* WHAT IS EXPECTED
Count the lines below holding "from" and answer with that number only.

** GIVEN DATA follows **

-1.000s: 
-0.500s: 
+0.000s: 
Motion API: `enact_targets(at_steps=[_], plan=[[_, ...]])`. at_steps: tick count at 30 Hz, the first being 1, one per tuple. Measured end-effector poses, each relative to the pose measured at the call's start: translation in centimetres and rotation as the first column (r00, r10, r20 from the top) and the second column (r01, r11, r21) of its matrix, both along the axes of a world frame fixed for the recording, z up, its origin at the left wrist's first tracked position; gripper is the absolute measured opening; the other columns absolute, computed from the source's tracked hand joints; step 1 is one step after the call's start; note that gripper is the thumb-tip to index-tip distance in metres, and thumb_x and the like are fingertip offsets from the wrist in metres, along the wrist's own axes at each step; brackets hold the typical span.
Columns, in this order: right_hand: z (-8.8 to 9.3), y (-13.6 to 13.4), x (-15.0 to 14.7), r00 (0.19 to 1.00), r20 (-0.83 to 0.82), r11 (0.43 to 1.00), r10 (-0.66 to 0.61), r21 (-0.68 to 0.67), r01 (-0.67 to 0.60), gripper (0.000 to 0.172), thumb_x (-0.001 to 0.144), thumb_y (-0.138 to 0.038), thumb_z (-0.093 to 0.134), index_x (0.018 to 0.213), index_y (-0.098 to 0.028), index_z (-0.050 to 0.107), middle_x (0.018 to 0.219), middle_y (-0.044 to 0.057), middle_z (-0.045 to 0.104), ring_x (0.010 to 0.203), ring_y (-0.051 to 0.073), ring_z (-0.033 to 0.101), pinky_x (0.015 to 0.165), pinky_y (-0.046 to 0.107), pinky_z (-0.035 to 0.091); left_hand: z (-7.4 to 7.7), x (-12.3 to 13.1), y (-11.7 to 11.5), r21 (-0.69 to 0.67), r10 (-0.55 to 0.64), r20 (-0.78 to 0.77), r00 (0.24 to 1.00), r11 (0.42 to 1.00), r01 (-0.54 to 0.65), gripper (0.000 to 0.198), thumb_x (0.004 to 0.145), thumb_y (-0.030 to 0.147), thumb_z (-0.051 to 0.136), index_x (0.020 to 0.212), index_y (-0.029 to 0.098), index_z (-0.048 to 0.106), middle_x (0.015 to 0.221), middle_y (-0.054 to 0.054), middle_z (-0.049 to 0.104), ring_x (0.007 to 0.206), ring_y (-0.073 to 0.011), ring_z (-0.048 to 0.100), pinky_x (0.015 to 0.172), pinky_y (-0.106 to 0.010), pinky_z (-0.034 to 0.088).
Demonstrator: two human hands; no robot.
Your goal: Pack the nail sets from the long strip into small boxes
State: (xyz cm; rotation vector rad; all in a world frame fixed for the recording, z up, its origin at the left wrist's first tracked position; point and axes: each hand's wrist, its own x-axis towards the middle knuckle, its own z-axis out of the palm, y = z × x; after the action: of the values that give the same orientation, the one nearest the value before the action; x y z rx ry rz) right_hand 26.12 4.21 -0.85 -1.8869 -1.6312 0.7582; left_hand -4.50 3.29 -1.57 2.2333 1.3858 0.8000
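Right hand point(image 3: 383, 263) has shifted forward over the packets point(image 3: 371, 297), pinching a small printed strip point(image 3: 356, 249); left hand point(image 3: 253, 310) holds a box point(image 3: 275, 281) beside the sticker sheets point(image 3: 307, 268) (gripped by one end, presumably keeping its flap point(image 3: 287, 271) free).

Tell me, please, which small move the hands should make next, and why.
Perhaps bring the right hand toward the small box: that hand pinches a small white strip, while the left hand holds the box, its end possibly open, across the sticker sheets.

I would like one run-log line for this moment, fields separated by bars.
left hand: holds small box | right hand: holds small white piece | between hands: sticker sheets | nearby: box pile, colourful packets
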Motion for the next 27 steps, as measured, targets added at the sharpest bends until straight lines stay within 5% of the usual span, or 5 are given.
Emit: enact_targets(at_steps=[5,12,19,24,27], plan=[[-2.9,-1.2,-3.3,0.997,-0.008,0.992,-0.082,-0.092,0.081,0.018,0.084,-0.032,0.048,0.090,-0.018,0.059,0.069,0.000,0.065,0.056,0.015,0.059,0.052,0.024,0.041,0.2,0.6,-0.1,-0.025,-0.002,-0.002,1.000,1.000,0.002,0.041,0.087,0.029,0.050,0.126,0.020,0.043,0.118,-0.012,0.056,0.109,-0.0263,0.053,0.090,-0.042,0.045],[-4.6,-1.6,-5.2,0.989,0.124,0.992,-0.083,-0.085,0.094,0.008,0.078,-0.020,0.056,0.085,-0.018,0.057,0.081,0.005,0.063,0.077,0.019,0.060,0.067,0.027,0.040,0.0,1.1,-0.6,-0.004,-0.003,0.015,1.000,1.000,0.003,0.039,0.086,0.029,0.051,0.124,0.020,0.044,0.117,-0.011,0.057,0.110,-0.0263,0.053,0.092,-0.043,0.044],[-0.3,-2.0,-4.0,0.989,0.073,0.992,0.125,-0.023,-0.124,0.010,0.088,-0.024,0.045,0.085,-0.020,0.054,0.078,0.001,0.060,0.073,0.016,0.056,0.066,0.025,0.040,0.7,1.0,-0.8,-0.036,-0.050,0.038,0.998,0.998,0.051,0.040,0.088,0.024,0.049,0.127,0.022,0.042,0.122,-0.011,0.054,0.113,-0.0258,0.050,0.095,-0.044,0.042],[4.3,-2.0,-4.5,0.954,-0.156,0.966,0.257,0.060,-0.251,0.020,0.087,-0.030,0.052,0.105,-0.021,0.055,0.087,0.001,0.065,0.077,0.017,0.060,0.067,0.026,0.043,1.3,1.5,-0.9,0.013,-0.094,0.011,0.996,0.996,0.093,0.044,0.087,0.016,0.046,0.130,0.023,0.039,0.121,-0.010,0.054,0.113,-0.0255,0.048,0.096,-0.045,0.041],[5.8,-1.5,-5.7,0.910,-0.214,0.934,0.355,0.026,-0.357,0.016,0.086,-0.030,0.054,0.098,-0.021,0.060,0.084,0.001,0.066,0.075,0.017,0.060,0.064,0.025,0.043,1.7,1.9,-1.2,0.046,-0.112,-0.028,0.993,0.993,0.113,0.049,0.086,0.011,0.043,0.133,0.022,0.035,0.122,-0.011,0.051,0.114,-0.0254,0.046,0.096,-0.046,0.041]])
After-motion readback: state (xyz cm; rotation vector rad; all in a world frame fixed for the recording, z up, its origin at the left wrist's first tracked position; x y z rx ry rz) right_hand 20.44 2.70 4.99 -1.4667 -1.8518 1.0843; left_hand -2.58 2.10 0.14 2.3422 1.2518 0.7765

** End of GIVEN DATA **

* EXERCISE ANSWER
2